Stock Indices Leaning Lower 

The S&P 500 has been traversing the same territory for months.  It has formed a substantial high-volume area with a peak near 2103.  This prolonged consolidation is very mature and a move to exceed one of the extremes increases in likelihood every day.  While below the peak of this mature high-volume area (2103), the index is leaning toward a downside resolution.

The critical zone of support for the S&P 500 index remains at 2034 – 55.  This continues to be an important zone as a breach of 2034 would shift the bias to bearish and leave a formidable zone of resistance at the high-volume area that has been building since March.

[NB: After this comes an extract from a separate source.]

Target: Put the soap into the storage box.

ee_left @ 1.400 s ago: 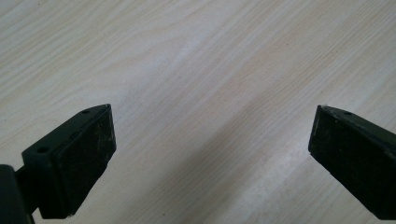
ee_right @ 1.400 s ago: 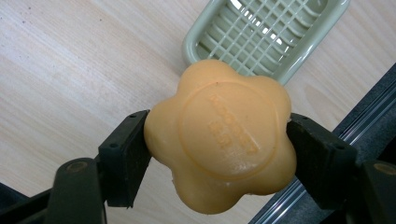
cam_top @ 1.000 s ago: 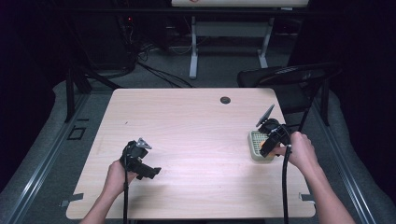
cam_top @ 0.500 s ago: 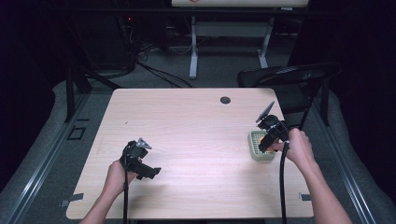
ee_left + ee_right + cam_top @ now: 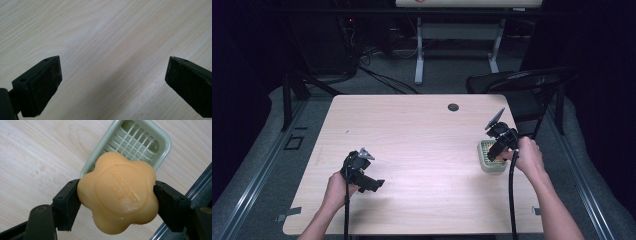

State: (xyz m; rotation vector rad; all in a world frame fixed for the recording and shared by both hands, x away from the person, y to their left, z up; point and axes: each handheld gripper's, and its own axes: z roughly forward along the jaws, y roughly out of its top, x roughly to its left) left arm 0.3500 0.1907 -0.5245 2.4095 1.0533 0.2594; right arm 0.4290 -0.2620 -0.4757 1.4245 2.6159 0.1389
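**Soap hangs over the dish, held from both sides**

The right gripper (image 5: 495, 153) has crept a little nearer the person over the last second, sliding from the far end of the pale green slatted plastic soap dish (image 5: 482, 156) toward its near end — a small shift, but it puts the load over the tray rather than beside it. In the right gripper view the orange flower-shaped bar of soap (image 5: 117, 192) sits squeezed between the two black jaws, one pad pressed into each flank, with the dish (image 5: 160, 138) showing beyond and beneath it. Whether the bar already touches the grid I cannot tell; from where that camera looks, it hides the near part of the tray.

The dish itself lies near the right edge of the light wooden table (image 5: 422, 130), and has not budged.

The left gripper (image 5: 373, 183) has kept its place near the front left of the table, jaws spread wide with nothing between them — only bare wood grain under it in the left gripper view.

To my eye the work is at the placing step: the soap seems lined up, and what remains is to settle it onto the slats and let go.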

Following a lengthy consolidation such as we have seen over the first half of this year, the eventual resolution (either up or down) will mark a significant event and establish the future direction of the stock market and a persistent and directional move is my expectation once we do get a resolution.


The Nasdaq-100 has moved back inside its zone of rotation and the dividing line between a bullish bias and a rotational bias is again 4562.  There remains support back at 4325 – 4380 on any continued weakness and the ascending trend channel remains intact.  Critical support is 4280 and any breach of this level would shift the bias to bearish.


The Russell 2000 index remains in a bearish position below 1211 and the bias will continue to be bearish while below this level.  The initial target is the support zone at 1164 – 81.  Resistance on any rally attempt is at 1232 and 1248 – 68.



The breadth average remains range bound, neither extending above the ‘blue line’ nor dropping below the ‘red line’.  In order for the S&P 500 index to achieve sustainable new highs, I maintain that the breadth average has to make a move above the ‘blue line’ to confirm that the higher prices are broadly supported.  Alternatively, a move by the index that breaches support at 2034 would likely lead to a period of sustained low breadth readings below the ‘red line’.  In this bearish scenario, I would not anticipate a bounce in the S&P 500 when the breadth average touched to the red line if the index had breached 2034.



Each spike in the VIX into the 19 – 22 zone since late 2012 has marked a buying opportunity in the on-going, big picture uptrend.  The pullback in late 2014 exceeded this zone as did a few of the subsequent spikes earlier this year.  These also ended up to be short-term lows in the uptrend.  A change in this behavior would be a signal of a potential change in the trending character of the S&P that’s been in force for the last 3 years.

The area I have highlighted in yellow is the last half of 2007.  You can see that there were many spikes and maintained readings above 24 (with highs reaching 35 – 38 and very few readings below 19).  This preceded the significant price damage that came in 2008.  So the message is to be very wary if VIX were to spike higher than 24 and maintain above that level (or make repeated spikes into the mid 30’s), while on any rallies in the S&P index, remain elevated above 19.











The S&P 500 has been in a long-standing multi-year uptrend. The zone of key support remains at 2034 – 55, which must remain intact to keep the long-term trend pointed upwards.

A failure to hold support at 2034 – 55 would be a signal that the character of the bull market we’ve been in for the last few years is changing.  That means a breach would suggest that the steady bull market could be shifting to a bear market (or a volatile rotational market).  For this reason, any breach of key support at 2034 – 55 would be a significant event.  A breach of 2034 would suggest a swift trip to and likely break of 1972.50 and potentially a test of 1820, which could also be in jeopardy in such a scenario.